Así fue durante varias horas hasta que ella regresó; vino sola, extrañamente sola y vino hacia mí. Me cogió y me estrechó contra su pecho como lo hizo la primera vez; pero no fue como la primera vez, porque ahora ella lloraba. Lo supe cuando una lágrima humedeció mi peluda cabeza al tiempo que la oía exclamar entre hipos:
— ¡Ay, osito! Qué triste estoy! Todo llega y todo se acaba.
Fue a partir de ese momento cuando empecé a preocuparme por ella. No supe entender lo que me decía o quería decirme por que soy un simple osito de peluche; pero por alguna extraña razón sentí que si yo hubiera podido llorar también lo habría hecho.
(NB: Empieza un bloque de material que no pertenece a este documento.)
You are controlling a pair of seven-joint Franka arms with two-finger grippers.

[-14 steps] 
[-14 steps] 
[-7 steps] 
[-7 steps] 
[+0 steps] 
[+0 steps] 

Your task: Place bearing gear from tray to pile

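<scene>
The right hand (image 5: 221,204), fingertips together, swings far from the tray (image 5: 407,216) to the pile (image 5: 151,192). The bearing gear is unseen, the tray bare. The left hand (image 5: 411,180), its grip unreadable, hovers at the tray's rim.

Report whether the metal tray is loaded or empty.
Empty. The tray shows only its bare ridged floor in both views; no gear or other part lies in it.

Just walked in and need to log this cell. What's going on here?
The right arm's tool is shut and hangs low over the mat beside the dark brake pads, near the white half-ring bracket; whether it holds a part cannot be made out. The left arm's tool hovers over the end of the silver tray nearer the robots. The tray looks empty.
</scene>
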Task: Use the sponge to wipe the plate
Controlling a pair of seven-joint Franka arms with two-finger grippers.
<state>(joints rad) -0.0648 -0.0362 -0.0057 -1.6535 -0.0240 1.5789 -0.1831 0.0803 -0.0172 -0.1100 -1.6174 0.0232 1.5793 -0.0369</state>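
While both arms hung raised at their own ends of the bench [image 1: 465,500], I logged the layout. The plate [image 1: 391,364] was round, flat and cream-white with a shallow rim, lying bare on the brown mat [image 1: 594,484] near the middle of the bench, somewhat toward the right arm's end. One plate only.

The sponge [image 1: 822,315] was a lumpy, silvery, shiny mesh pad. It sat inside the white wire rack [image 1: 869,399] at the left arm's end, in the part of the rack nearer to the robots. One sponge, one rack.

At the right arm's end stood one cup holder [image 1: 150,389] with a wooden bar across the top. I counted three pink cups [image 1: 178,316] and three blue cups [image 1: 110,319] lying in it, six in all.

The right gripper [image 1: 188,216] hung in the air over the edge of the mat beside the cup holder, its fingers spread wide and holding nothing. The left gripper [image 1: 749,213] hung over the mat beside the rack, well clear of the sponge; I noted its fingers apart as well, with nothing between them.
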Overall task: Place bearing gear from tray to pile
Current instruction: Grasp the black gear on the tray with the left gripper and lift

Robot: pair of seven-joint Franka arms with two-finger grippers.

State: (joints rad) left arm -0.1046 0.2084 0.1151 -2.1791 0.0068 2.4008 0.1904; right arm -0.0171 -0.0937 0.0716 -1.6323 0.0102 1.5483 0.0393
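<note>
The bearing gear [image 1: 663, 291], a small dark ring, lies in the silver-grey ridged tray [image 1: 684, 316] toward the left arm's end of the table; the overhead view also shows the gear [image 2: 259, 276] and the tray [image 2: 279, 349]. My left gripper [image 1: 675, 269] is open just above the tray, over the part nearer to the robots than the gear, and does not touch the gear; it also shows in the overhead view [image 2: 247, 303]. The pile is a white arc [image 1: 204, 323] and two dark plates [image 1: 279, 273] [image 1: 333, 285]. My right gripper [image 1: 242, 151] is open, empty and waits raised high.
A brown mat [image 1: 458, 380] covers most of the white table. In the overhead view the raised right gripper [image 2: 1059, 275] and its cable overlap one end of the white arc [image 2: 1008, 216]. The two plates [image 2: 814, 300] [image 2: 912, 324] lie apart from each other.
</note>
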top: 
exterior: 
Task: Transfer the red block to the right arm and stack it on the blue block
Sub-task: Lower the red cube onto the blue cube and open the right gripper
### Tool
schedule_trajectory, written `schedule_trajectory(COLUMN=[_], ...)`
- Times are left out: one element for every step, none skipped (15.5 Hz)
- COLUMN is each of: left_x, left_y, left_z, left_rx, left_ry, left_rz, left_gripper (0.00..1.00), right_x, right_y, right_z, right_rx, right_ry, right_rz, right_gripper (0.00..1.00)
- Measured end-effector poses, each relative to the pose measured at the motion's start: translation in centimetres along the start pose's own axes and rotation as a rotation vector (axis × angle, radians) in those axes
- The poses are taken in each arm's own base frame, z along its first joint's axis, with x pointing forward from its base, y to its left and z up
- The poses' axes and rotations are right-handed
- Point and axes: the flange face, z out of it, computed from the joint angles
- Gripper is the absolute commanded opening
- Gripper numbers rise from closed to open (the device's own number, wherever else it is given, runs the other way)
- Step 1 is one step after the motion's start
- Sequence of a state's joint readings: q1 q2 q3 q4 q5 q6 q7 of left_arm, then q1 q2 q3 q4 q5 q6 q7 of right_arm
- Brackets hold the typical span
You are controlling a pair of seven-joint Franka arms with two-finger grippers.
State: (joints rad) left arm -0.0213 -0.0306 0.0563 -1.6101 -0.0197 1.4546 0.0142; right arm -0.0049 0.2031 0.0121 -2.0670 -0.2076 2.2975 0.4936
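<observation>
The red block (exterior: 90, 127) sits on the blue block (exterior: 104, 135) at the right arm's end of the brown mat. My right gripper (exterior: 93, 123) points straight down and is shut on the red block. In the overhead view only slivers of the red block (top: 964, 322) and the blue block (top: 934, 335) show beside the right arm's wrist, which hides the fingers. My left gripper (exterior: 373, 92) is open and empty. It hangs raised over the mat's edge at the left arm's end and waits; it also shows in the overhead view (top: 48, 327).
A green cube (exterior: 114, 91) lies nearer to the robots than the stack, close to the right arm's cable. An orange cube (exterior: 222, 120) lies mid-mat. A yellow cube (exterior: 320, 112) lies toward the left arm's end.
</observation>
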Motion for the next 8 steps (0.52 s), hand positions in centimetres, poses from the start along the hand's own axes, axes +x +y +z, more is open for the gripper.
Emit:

Sentía que deseaba que la abrazase y lo intenté. Procuré estirar mis brazos cuanto pude a pesar de ser cortos y dejé caer mi cabeza sobre su pecho para transmitirle mi calor. Así permanecimos unos minutos, en silencio, mientras ella depositaba sus lágrimas sobre mi espalda. No me importaba si se me estropeaba el pelo o me desteñía por ser tan viejo; me importaba ella y yo estaba preocupado por ella.
Luego me llevó a su cuarto y me dejó sobre la cómoda cuando sonó el timbre. Desde entonces no he salido de esa habitación y de vez en cuando me coge y me acaricia.
Afortunadamente ahora puedo verla más a menudo que antes y también puedo velar su sueño, por que estoy muy preocupado por ella. El día que le pase algo, me dejaré caer al suelo desde la cómoda y no me importará acabar en un contenedor de basura o en las manos de un niño que no sepa apreciarme como ella me ha apreciado durante tantos años. Por que, a pesar de que han pasado casi cincuenta años, ella todavía es mi niña y yo soy su osito; su amigo fiel.